Artur Carvalho de Amaral Gurgel

Duas Palavras


Publicado em 28/06/2022, por Artur Carvalho de Amaral Gurgel.

Anos atrás, escrevi um poema sobre a sexualidade, não dos outros, mas da minha, sempre confrontada. Um poema longo. Nele coloquei o título de ‘surreal”. Depois fiquei cismando muito tempo se esse título realmente seria apropriado. Recentemente percebi que a palavra ‘surreal’, de difícil compreensão, na minha vã opinião, tinha se popularizado. De mãos dadas com ‘surreal’, veio uma outra palavra, quase que de uso compulsivo, que é ‘literalmente’. Do mesmo calibre e dificuldade da primeira. São para mim palavras preciosas.
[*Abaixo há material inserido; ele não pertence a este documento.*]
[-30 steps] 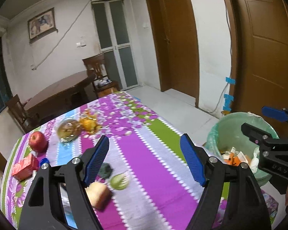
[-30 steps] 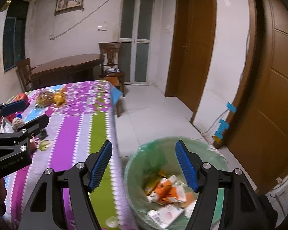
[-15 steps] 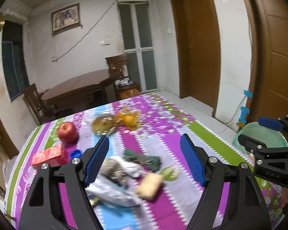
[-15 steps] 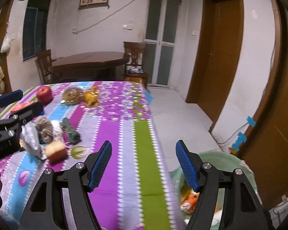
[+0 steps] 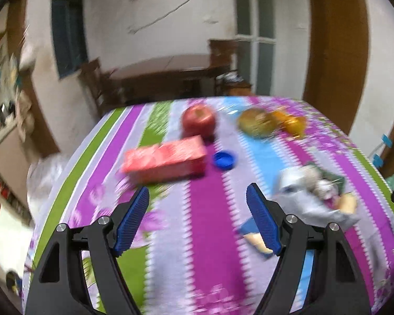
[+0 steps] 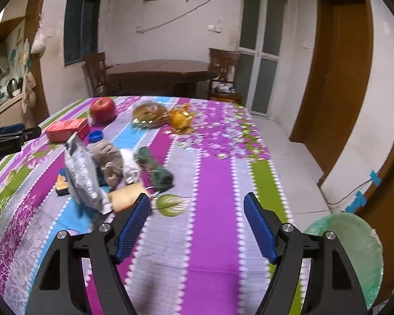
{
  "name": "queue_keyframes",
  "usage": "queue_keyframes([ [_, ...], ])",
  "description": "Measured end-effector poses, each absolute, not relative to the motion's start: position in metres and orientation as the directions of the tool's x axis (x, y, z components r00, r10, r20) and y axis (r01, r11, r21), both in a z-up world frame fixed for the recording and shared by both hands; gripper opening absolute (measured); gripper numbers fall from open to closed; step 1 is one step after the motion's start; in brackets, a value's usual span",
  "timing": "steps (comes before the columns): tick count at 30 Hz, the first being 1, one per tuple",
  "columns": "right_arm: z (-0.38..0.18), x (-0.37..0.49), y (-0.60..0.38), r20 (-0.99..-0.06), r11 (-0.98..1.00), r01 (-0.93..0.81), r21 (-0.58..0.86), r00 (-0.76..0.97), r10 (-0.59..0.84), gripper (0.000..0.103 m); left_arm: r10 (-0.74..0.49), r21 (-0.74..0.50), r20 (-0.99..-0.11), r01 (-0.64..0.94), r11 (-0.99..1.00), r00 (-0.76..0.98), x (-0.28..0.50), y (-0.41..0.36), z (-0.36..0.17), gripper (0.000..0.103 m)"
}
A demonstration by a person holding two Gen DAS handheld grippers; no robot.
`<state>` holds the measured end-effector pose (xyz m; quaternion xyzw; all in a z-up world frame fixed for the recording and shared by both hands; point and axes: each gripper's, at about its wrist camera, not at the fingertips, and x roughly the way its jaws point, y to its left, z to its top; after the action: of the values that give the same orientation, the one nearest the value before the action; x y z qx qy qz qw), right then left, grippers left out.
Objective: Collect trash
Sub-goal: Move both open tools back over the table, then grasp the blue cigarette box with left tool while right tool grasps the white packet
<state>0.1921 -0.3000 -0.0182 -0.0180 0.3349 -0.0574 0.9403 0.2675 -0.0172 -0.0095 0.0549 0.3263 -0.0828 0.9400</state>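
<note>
Your left gripper (image 5: pixel 197 221) hung over the worktop (image 5: pixel 212 236) covered in a purple, green and blue striped floral cloth, its blue-padded jaws spread wide with nothing between them. The heap of trash (image 5: pixel 315 197), a crumpled silver foil bag with wadded paper and a dark green scrap, lay on the cloth to the right of those jaws and a little beyond their tips, apart from them; the left wrist view was motion-blurred, so finer detail could not be made out. Ahead of the jaws sat a red rectangular carton (image 5: pixel 165 158), with a small blue bottle cap (image 5: pixel 224 159) just beside its right end, and a red apple (image 5: pixel 199 120) behind them. Your right gripper (image 6: pixel 196 227) also had its jaws held wide and empty above the cloth. From the right wrist view the same trash heap (image 6: pixel 110 168) lay ahead and to the left of the jaws, and a tan bread-like piece (image 6: pixel 126 197) at its near edge sat just beside the left jaw's tip. A green leaf-shaped scrap (image 6: pixel 170 204) rested close in front of the gap. The bin lined with a pale green plastic bag (image 6: pixel 365 257) stood on the floor to the right of the jaws, beyond the worktop's edge.
</note>
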Motion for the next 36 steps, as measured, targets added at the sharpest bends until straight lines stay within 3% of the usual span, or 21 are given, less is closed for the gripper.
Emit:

Apavorado, corri ao dicionário, ou melhor, ao google que, como diria Chico Buarque, “não é o mesmo, porém é igual”:

“Significado de Surreal:

Que existe no contexto de sonhos, da imaginação; incompatível com as leis da razão, de teor absurdo, ilógico.

Que pode provocar estranheza.

Relativo a algo contraditório, divergente, incoerente. ”
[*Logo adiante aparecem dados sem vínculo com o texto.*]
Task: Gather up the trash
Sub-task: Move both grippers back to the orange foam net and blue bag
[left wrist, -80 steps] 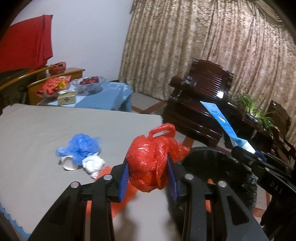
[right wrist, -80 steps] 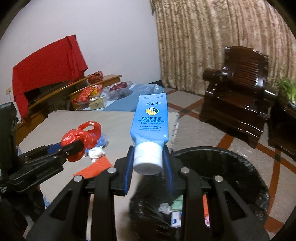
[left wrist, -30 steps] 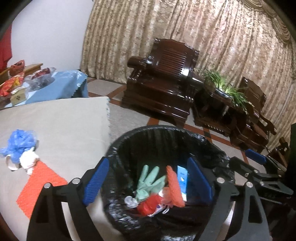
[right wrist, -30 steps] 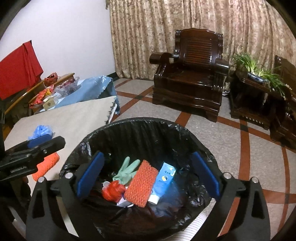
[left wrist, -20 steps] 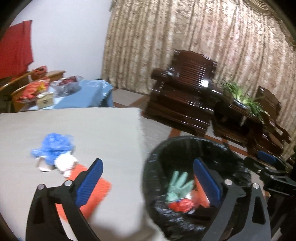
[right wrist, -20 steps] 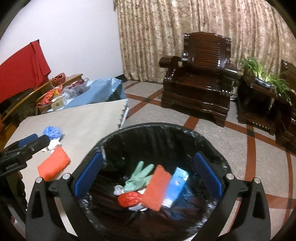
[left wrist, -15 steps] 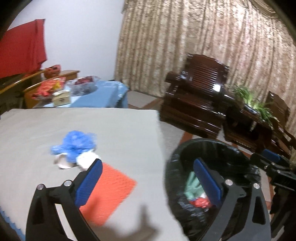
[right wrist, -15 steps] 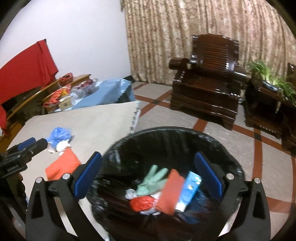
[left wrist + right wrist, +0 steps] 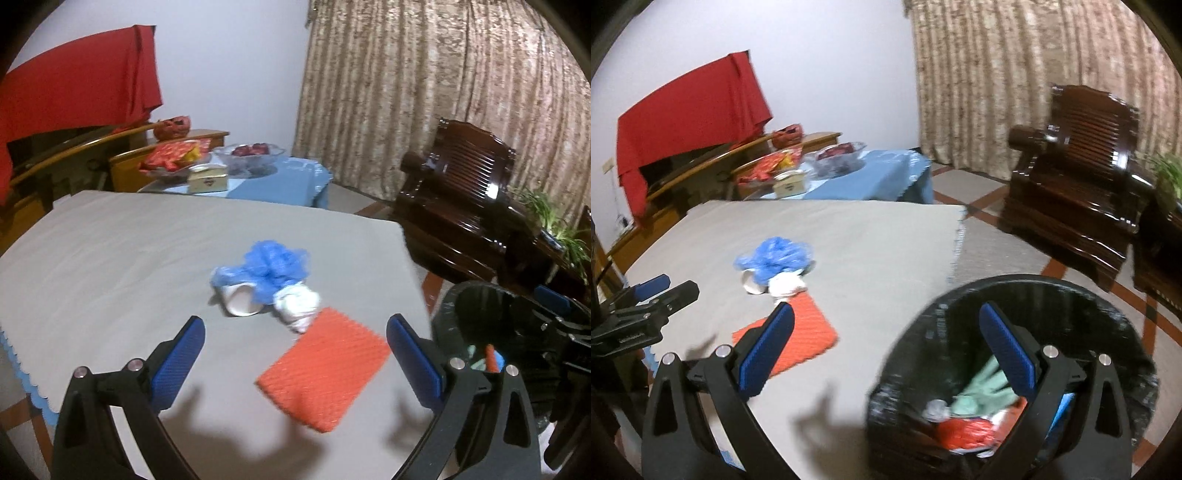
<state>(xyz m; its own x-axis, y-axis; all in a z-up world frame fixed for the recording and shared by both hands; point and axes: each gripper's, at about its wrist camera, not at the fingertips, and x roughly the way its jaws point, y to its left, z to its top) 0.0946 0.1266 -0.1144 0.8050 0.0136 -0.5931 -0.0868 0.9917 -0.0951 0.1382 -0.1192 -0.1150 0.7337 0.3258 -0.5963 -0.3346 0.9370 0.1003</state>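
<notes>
both grippers gape empty – the left gripper (image 9: 295, 354) above the orange mesh pad (image 9: 323, 373) on the grey table (image 9: 110, 258), the right gripper (image 9: 886, 343) over the table edge beside the black bin (image 9: 1108, 317) – blue bag (image 9: 273, 266), white cup (image 9: 240, 301) and white wad (image 9: 297, 304) lie clustered just behind the pad.

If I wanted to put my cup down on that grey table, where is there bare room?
The far half of the grey table is bare, from the blue net ball back to the edge. The near left corner is free too. It is crowded mid-table: ball, white cup, white wad and orange mesh pad sit bunched together.
</notes>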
                                          Dicionário Online de Português https://www.dicio.com.br

E a outra?

“Significado de Literalmente:

De modo ou de maneira literal; escrito ou entendido ao pé da letra; exatamente do modo como foi dito ou está escrito.
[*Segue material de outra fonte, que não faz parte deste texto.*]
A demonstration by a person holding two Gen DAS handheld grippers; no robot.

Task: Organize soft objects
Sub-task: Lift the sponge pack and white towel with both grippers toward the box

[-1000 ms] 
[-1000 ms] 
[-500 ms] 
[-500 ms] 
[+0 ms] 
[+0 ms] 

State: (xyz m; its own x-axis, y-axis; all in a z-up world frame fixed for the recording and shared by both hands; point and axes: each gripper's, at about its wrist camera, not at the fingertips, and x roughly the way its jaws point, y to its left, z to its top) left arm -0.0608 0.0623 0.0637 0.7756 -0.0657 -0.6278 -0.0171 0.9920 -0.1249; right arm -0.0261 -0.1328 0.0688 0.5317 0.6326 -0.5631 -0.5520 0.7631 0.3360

De modo total; em que há totalidade; totalmente. ”

                                           Dicionário Online de Português https://www.dicio.com.br

Vejam, os significados originais das duas palavras foram esquecidos... tudo bem, diriam os modernos, ou menos implicantes do que eu. A língua é viva, evolui, se transforma de forma ininterrupta, e por aí vai. Claro que concordo com tudo isso. Mesmo assim continuo incomodado., os incomodados que se mudem...

Por favor, entendam, não me causa estranheza a evolução das palavras, mas a vulgarização do seu uso. Agora tudo é literal e tudo é surreal, e assim: literalmente é usado para substituir “de fato” ou “sem dúvida”. Surreal parece que substitui “maravilhoso”, “surpreendente” ou qualquer outra coisa grandiosa, que o emissor, no fim da frase, não saiba expressar...

Num mundo em que nada, nem mesmo o sexo, é de fato literal e tudo vai se tornando virtual, a subjetividade foi sepultada sem funeral. E o mais surreal, para mim, de tudo que ouço, são os ‘heterossexuais top’ jovens, nos seus diálogos cibernéticos, em cada frase proferida, chamarem-se, literalmente, uns aos outros de “viados”.